The Judge picked up a Chicago paper, stowed it away with "Anglo-Saxon Supremacy" in his green bag. Then he swung gracefully out of the shop and left Mr. Brotherton wondering where and how Henry Fenn got that pen, and why he did not return it to its owner.

The air of mystery and malice—two unusual atmospheres for Henry Fenn to breathe—which he had put around the pen, impressed his friend with the importance of the thing.

"A mighty smooth proposition," said Grant Adams, sitting in the Amen Corner reading "A Hazard of New Fortunes," when Van Dorn had gone.

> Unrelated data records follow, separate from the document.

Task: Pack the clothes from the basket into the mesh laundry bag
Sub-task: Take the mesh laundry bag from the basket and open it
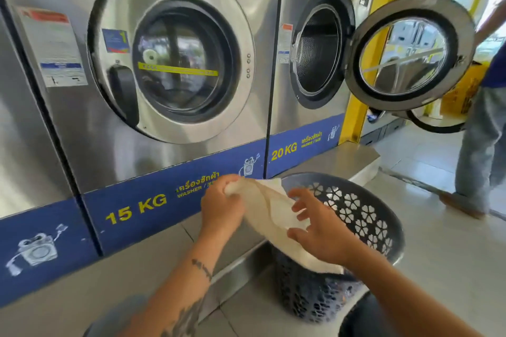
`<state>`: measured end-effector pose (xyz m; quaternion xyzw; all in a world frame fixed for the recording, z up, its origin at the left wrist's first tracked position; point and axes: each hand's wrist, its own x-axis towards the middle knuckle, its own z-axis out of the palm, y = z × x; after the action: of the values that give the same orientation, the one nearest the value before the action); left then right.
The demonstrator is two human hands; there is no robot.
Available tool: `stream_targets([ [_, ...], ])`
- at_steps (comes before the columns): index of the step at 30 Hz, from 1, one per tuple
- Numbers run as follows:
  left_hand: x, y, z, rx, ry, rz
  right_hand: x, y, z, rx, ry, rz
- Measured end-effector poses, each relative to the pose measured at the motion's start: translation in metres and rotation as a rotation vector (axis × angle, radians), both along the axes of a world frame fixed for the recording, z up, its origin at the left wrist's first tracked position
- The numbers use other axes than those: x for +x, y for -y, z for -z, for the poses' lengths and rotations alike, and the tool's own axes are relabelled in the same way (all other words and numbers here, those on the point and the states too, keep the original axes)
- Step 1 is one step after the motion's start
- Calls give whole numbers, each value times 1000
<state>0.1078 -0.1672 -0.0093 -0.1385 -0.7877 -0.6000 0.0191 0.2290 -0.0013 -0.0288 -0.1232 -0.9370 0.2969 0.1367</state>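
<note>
- Above the near rim of the laundry basket hangs a cream-white cloth, most likely the mesh laundry bag or one of the garments; the weave is too blurred to tell which.
- Its long axis runs on a slant: the upper end is up and to the left of the basket, and the lower end droops down and right into the basket's mouth.
- At the upper end, the left hand is closed in a fist around a bunched corner of the cloth, well outside the basket on its left.
- Over the basket's near-left rim, the right hand has its fingers spread and half curled over the cloth's middle, and its thumb seems to press the lower edge; it looks like a loose hold, not a firm clamp.
- The right hand is the nearer of the two to the basket's inside, so any reach for more clothes would fall to it, I judge, while the left keeps the cloth up.
- Inside the basket little shows beyond the cloth's tail; other clothes cannot be made out.
- Behind the basket stand the washing machines: the 15 KG washer up and left with its door shut, the 20 KG washer straight behind with its door swung open to the right.
- Right of the basket, a bystander's legs stand on the tiled floor.
</note>
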Motion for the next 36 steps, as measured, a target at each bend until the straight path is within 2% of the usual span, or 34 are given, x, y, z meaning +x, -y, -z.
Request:
stream_targets([
  [5, -5, 42, -32, -59, -137, 78, -10, 28, 2, -70, 51, -44],
  [7, -18, 57, -37, -133, -250, 91, -28, 44, 2, 22, -24, -17],
  [10, -45, 77, -39, -256, -418, 62, -59, 64, -5, 231, -144, 149],
  [13, -72, 93, -37, -374, -472, 32, -92, 67, -5, 252, -68, 166],
  [15, -84, 98, -30, -427, -454, 45, -110, 65, 4, 139, 13, 64],
  [20, -100, 103, 10, -453, -310, 198, -128, 79, 26, -375, 27, -89],
  [23, -106, 110, 41, -349, -370, 49, -126, 95, 42, -609, 97, -178],
  [26, -110, 126, 58, -182, -364, -161, -123, 114, 66, -691, 220, -259],
  [31, -119, 152, 77, -393, -380, -164, -133, 130, 99, -601, 219, -199],
  [36, -124, 154, 93, -555, -319, -64, -140, 125, 108, -349, 102, -217],
])
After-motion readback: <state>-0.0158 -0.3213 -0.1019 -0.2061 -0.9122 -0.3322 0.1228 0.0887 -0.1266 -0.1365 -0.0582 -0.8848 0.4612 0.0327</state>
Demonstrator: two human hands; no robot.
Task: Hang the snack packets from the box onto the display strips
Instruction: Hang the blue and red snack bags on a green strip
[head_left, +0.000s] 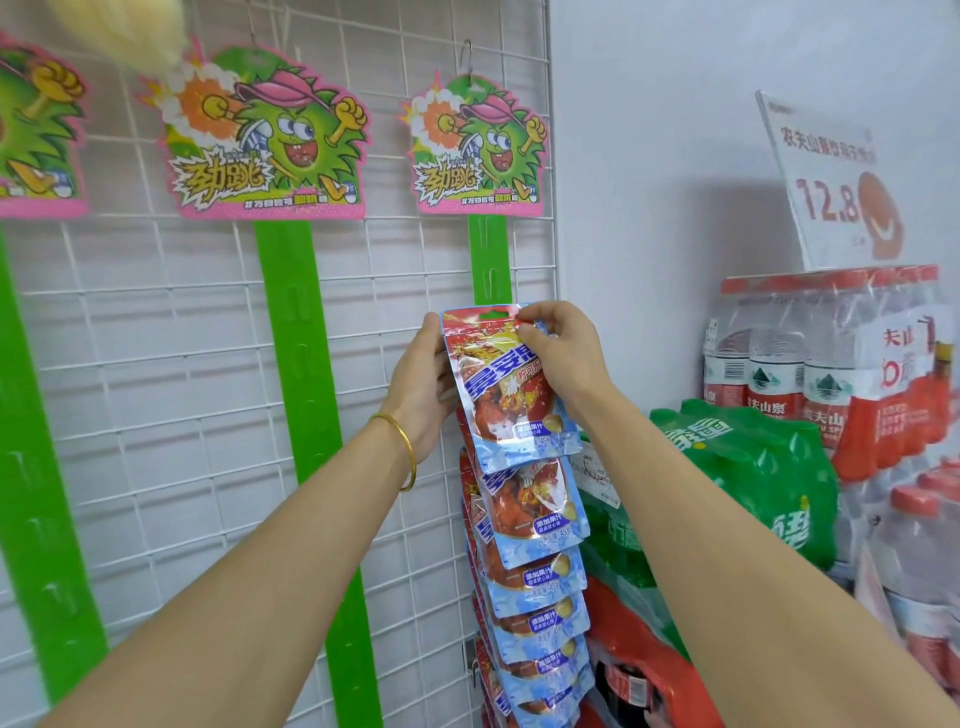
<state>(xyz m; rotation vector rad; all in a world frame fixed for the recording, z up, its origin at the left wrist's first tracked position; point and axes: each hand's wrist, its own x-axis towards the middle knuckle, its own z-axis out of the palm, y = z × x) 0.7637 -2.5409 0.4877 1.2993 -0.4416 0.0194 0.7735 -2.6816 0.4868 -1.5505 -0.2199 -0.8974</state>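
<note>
Head view: both hands up on the packet (506, 384) at the right strip (488, 260). Left hand (423, 382) cups its edge, right hand (558, 353) pinches the top corner. Light, crinkly, slick foil, I'd say; best held by the header.

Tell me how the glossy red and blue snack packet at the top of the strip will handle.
The glossy red and blue snack packet probably feels light: fingertips alone hold it. Its shiny film likely makes it slippery. It looks floppy, so it may swing on the green plastic display strip once both hands let go.
</note>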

"Well, say, Grant," returned Mr. Brotherton, pondering on the subject of the lost pen. "Sometimes I think Tom is just a little too oleaginous—a little too oleaginous," repeated Mr. Brotherton, pleased with his big word.

That June night Henry Fenn passed from Congress Street and walked with a steady purpose manifest in his clicking heels. It was not a night's bat that guided his feet, no festive orgy, but the hard, firm footfall of a man who has been drunk a long time—terribly mean drunk. And terribly mean drunk he was. His eyes were blazing, and he mumbled as he walked. Down Market Street he turned and strode to the corner where the Traders' National Bank sign shone under the electrics. He looked up, saw a light burning in the office above, and suddenly changed his gait to a tip-toe. Up the stairs he crept to a door, under which a light was gleaming. He got a firm hold of the knob, then turned it quickly, thrust open the door and stepped quietly into the room. He grinned meanly at Tom Van Dorn who, glancing up over his shoulder from his book, saw the white face of Fenn leering at him. Van Dorn knew that this was the time when he must use all the wits he had.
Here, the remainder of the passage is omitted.